== Aim of the exercise ==
For each line below that contains the string "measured", copy that line.

****

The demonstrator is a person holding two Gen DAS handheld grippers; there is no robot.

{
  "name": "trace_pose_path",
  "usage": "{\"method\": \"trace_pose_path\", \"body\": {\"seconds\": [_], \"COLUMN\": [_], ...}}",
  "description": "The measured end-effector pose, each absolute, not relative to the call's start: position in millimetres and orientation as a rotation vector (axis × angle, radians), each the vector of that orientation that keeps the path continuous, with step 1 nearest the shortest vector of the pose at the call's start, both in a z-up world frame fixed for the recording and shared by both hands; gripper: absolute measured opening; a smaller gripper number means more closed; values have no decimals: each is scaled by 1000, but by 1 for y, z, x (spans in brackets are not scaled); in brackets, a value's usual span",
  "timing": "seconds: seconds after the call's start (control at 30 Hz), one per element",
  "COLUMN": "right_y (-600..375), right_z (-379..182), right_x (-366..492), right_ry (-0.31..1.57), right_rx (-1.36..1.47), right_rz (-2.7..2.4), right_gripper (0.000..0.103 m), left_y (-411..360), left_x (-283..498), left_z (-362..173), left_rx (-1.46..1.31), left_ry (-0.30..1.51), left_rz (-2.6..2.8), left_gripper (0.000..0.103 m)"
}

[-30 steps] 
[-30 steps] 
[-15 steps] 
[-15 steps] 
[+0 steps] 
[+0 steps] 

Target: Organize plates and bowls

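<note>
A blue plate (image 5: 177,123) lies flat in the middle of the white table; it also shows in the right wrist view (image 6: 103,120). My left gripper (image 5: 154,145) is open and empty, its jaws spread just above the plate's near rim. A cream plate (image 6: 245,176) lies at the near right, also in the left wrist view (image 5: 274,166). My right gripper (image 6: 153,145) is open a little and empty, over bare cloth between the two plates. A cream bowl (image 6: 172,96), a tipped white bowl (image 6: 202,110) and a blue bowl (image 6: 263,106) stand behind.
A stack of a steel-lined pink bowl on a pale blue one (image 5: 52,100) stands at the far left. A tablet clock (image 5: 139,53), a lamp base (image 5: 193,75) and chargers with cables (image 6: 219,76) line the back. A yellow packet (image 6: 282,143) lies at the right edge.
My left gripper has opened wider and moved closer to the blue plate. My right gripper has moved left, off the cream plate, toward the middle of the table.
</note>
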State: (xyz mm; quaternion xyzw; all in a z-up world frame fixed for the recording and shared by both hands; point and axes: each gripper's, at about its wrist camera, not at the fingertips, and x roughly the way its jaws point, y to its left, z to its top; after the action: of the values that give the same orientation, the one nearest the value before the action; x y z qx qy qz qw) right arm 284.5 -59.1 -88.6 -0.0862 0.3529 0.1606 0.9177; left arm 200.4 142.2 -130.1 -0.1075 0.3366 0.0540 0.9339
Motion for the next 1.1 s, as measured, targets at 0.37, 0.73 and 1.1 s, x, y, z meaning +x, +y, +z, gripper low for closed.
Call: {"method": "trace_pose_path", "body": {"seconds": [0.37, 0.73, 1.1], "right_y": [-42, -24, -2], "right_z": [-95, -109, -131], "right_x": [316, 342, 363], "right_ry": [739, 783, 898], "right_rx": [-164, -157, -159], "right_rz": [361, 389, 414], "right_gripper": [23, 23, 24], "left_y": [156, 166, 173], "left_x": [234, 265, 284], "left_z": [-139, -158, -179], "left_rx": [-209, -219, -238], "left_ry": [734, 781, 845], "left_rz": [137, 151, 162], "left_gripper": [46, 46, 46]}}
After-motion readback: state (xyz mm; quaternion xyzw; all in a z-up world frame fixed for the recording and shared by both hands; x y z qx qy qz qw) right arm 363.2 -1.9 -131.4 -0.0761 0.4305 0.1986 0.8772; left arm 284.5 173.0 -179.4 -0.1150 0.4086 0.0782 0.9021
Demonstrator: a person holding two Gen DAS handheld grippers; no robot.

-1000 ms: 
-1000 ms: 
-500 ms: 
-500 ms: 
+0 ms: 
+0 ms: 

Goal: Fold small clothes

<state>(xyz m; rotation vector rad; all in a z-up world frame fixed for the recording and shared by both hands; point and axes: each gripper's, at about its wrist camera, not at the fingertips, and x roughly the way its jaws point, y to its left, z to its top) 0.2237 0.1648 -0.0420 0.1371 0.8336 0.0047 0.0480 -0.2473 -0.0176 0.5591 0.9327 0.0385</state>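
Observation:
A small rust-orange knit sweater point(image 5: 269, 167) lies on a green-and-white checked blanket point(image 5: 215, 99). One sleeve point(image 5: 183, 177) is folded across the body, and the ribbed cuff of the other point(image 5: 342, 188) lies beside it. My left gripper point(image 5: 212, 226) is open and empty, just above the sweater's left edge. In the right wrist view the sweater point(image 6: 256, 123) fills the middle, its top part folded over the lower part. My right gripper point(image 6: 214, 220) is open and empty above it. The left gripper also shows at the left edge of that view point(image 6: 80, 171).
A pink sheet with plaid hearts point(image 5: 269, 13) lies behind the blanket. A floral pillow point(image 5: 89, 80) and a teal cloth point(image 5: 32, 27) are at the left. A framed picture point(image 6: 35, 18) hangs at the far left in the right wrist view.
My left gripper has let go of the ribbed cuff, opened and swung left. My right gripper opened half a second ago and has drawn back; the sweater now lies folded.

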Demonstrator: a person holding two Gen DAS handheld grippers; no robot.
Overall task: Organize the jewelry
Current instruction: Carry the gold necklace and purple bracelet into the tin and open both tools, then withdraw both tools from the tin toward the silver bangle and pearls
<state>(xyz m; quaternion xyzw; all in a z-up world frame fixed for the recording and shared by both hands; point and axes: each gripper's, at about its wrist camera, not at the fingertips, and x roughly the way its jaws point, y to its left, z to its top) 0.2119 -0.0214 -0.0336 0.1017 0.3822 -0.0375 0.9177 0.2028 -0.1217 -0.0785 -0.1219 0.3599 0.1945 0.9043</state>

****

== Response to this task ==
  "description": "The measured end-effector pose, each absolute, not relative to the call's start: position in millimetres and orientation as a rotation vector (axis × angle, radians), each the vector of that orientation that keeps the path continuous, with step 1 nearest the shortest vector of the pose at the call's start, both in a z-up world frame fixed for the recording and shared by both hands; gripper: absolute measured opening; a smaller gripper number means more closed; values have no decimals: each is scaled by 1000, but by 1 for y, z, x (spans in brackets are not scaled); in brackets, a value's usual span",
Motion for the next 1.1 s, as measured, targets at 0.37, 0.73 and 1.1 s, x, y, z meaning +x, +y, +z, gripper low for closed.

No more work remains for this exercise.